Un bon cadre devrait être en place d'ici l'été prochain, a ajouté François Bausch mercredi matin après une séance des Commissions parlementaires de la Sécurité intérieure et de la Justice. Le ministre a déclaré vouloir s'inspirer de la Belgique.

Selon lui, c'est à présent à la Chambre de dire ce qu'elle veut: "ce sont aussi des questions politiques que la Chambre doit clarifier." Ce serait également le rôle de la police d'attirer l'attention des responsables politiques sur les conséquences de leurs décisions sur leur travail quotidien.

Il faut notamment décider quelles personnes et combien auront accès aux banques de données, comment les citoyens pourront demander qui a accès à leurs données, combien de temps les données resteront dans les banques de données, respectivement quand les données seront archivées et combien de temps.

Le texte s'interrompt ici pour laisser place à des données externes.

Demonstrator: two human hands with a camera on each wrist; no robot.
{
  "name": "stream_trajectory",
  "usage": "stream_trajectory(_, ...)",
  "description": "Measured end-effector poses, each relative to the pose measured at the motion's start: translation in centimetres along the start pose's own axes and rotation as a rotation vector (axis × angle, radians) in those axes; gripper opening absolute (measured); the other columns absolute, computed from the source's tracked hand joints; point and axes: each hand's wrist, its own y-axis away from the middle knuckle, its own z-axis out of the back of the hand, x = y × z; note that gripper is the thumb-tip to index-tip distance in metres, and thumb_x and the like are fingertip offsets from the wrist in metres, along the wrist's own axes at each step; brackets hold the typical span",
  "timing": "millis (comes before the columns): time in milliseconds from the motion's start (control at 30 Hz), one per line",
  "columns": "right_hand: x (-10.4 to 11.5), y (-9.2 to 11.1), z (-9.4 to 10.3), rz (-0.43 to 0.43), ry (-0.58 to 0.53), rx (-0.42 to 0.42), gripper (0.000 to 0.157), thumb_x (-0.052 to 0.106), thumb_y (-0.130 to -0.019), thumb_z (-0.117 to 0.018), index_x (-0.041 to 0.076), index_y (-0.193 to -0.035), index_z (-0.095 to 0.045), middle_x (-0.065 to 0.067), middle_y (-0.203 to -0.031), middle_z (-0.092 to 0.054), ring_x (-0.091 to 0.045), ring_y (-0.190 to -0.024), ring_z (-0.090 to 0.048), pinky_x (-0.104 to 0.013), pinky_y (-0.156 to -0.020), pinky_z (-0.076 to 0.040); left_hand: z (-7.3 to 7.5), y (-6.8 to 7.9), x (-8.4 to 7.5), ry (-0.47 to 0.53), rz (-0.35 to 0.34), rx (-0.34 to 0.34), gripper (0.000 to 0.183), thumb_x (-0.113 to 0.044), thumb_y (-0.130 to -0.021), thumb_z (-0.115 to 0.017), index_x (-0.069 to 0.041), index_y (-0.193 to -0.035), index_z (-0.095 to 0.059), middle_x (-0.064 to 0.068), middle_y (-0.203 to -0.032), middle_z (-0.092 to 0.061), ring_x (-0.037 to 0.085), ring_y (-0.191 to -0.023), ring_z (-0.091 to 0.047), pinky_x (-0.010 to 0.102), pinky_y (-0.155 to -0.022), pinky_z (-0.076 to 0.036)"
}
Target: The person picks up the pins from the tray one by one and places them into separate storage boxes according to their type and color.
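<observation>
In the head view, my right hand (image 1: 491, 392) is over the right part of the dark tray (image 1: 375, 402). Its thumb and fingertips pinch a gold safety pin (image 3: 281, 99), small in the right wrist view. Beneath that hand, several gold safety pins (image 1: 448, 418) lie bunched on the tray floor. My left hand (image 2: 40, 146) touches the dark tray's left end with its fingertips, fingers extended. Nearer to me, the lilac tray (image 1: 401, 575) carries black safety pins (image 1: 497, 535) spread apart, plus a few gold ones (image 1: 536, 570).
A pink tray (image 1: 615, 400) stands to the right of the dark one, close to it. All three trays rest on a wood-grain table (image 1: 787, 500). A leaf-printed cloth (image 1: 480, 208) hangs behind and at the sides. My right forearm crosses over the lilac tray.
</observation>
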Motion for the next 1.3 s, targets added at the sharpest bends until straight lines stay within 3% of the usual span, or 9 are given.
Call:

Le député CSV Laurent Mosar a remis ce point en question, en demandant si cela avait encore du sens d'archiver ces données. "Car à partir du moment où une affaire est dans le casier, elle y est et il n'est plus nécessaire qu'elle soit dans une archive". Pour l'opposition, il reste beaucoup de questions en suspens.

Résumée lapidairement, la question est comment concilier protection des données et travail efficace de la police et de la justice.